Server Side Establish Overview

PayWithMyBank can initiate the Online Banking flow via server side calls. This is typically used when you need to get a bank authorization in an offline flow. PayWithMyBank will initiate the process via SMS or email, or you can initiate the process yourself using the URL returned by PayWithMyBank. Once authorized, you can use additional PayWithMyBank API's to act against the authorization. This is a three step process:

  1. Create a Bank Authorization with the Establish API. Collect the customers Account and Routing Number in your flow. Pass this information to PayWithMyBank via the Establish API.
  2. Handle Event Notifications. Once the authorization is completed, PayWithMyBank will send an Event Notification with a transactionId that can be used with the PayWithMyBank API.
  3. Perform actions with the PayWithMyBank API's. Depending on your use case, you can use the PayWithMyBank API's to act upon the Bank Authorization.

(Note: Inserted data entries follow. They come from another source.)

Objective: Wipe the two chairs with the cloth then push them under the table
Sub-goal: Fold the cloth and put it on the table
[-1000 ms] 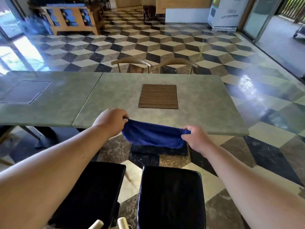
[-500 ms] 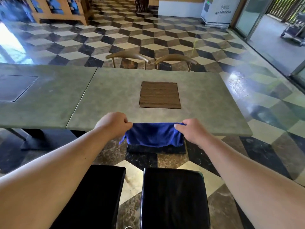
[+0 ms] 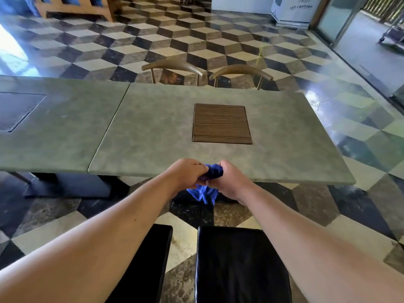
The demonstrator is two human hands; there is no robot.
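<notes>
A blue cloth (image 3: 205, 192) is bunched between my left hand (image 3: 185, 173) and my right hand (image 3: 229, 182), which touch each other just above the near edge of the grey-green table (image 3: 166, 132). Both hands grip the cloth; part of it hangs below them. Two chairs with black padded seats stand close in front of me, pulled out from the table: the left chair (image 3: 150, 265) is partly hidden by my left forearm, the right chair (image 3: 238, 265) lies between my arms.
A brown slatted panel (image 3: 221, 124) is set into the tabletop. Two wood-backed chairs (image 3: 175, 66) (image 3: 240, 72) are tucked at the far side. A second table (image 3: 54, 127) adjoins on the left. The table's dark base (image 3: 72, 185) stands on the patterned tile floor.
My hands have come together, gathering the stretched-out cloth into a bunch. The view has shifted slightly forward over the table.
</notes>
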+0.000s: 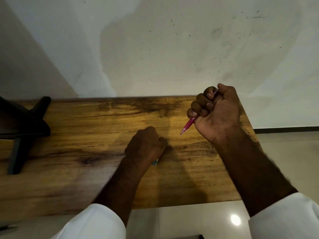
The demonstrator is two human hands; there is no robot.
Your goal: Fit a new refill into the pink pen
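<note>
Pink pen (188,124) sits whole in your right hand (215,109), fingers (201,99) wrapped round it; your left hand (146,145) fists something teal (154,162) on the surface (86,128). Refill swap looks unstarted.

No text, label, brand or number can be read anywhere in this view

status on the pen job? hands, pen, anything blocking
Right hand fisted round pink pen, tip down-left, off the table. Left hand closed on table over a small teal item, unidentifiable. No refill seen. Nothing blocking.
</note>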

Creating Bank Authorizations with the Establish API

Use the PayWithMyBank Establish API to create an Authorization Transaction that can be used with Deposit API.

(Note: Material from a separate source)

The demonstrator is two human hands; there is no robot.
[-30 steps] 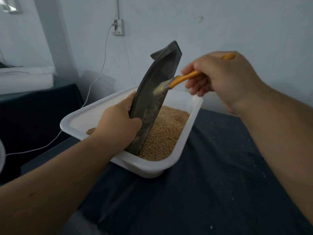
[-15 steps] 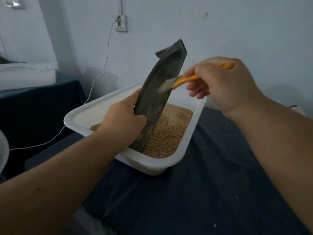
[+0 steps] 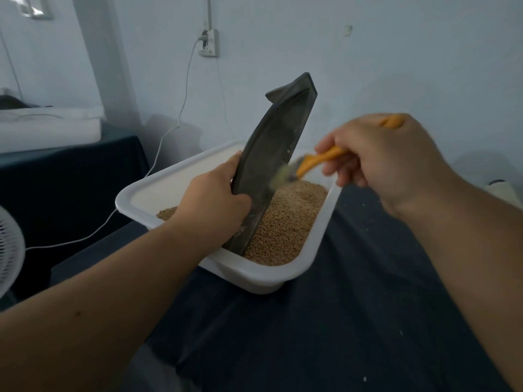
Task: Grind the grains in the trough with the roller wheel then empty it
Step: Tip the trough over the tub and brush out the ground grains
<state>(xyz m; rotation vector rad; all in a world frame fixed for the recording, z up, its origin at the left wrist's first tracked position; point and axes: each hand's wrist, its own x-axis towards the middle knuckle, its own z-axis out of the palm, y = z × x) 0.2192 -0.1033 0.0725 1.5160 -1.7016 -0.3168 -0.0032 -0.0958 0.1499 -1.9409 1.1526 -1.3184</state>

To initiate the request, append the following parameters to the Establish API url:

  • notify: If true, PayWithMyBank will notify the user. Otherwise, you can use the URL in the response in your own notification.
  • channel: If notify is true, specifies the channel(s) to use to notify the user that a request needs to be completed. Values can either me email or sms (passed as a comma-separated list).

Additionally, pass in the following inputs:

  • merchantId: A unique PayWithMyBank merchant identifier.
  • merchantReference: A unique Merchant Reference identifier that represents your ID for the Authorization request.
  • customer: Information about the Customer that will be completing the request. name is required. email is required if the customer is to be notified via email. phone is required if the customer is to be notified via SMS.

Info

Ensure you pass a query string of notify=true and at least one channel parameter on the API Endpoint URL.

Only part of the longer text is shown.